Additionally, best practices for a third party due diligence and ongoing risk management program were topics that pervaded many sessions. Presenters discussed the foundational elements of these programs, including the support and buy-in from senior executives as this will cascade to the business divisions that ultimately own the relationships with the third parties. In general, a third party management program consists of five stages:
- Identification of a third party (including the business justification, statement of work, compensation structure, etc.),
- Initial screening and risk score calculation (low, moderate, high) to develop a due diligence plan,
- Risk-based due diligence based on third party’s score and due diligence plan (from step 2),
- Ongoing auditing and monitoring (risk-based), and
- Development of an exit strategy, as needed.
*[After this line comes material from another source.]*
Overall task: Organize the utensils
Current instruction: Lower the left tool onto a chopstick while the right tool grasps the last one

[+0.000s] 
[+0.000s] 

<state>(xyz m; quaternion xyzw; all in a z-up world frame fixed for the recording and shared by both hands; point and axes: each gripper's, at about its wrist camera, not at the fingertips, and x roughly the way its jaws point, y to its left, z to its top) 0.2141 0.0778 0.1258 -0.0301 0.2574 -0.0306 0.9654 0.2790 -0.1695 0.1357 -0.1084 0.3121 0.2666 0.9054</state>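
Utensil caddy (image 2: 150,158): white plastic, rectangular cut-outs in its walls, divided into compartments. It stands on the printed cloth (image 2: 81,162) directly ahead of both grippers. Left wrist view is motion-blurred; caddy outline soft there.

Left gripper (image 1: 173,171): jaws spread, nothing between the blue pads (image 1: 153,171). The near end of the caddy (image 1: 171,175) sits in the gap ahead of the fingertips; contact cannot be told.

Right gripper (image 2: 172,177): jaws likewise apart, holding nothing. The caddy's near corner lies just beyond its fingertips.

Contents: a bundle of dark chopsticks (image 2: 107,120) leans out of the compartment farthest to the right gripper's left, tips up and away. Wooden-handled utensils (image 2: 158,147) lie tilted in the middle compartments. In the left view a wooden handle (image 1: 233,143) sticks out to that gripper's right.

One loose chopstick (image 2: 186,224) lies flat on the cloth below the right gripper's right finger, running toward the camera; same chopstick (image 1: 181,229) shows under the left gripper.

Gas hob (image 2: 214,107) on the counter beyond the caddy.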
Moreover, having a solid governance structure including clear lines of review and approval, as well as structured policies and SOPs, lays the foundation for an effective program. A well-defined governance structure will also create accountability, transparency and efficiency which are frequently lacking in third party management due to the diffused responsibility among various stakeholders (compliance, finance, business, etc.). Other topics related to third party due diligence and management included best practices for contracting with third parties, internal roles and responsibilities within a third party oversight program (compliance, legal, finance and business departments), employee training on the program and implications of not implementing a third party oversight program.
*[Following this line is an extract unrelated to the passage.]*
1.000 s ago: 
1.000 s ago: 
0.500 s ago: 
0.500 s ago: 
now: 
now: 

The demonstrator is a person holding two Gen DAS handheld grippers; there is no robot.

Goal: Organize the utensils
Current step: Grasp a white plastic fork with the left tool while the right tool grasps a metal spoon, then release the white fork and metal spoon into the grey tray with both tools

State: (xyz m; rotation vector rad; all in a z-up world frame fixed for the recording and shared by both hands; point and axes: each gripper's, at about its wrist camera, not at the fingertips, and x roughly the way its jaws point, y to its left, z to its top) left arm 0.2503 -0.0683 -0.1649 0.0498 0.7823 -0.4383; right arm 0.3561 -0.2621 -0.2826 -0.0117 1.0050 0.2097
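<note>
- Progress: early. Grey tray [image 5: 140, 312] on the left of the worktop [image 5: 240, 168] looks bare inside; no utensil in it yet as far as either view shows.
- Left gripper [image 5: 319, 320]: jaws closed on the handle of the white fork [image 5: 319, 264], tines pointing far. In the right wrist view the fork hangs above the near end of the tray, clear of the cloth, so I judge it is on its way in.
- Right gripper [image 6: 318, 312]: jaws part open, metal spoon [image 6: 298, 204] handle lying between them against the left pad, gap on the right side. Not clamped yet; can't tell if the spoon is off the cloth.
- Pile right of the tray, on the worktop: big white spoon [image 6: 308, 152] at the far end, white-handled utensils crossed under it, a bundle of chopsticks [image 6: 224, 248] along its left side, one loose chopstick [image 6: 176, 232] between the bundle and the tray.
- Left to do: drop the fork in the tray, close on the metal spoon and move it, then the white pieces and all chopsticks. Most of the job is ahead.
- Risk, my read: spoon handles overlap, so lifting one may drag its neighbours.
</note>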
More generally, a reoccurring theme throughout the conference was the importance of tailoring ABAC-related compliance programs – including policies, SOPs and guidelines – to a company’s stage of development and growth strategies. In the case of third party relationship management, implementation of a program must be specific to the risk profile of each third party. Lastly, nearly every session highlighted the importance of training and educating business departments about ABAC and third party risks. The better compliance professionals can articulate the ABAC risks in a relatable and realistic manner, the more likely business lines will understand the risks and will want to partner with compliance. Moreover, in the face of shrinking compliance budgets and personnel, partnering with the business lines is a strategic tactic to reduce the company’s risk exposure, build trust with the business lines and stretch tight resources.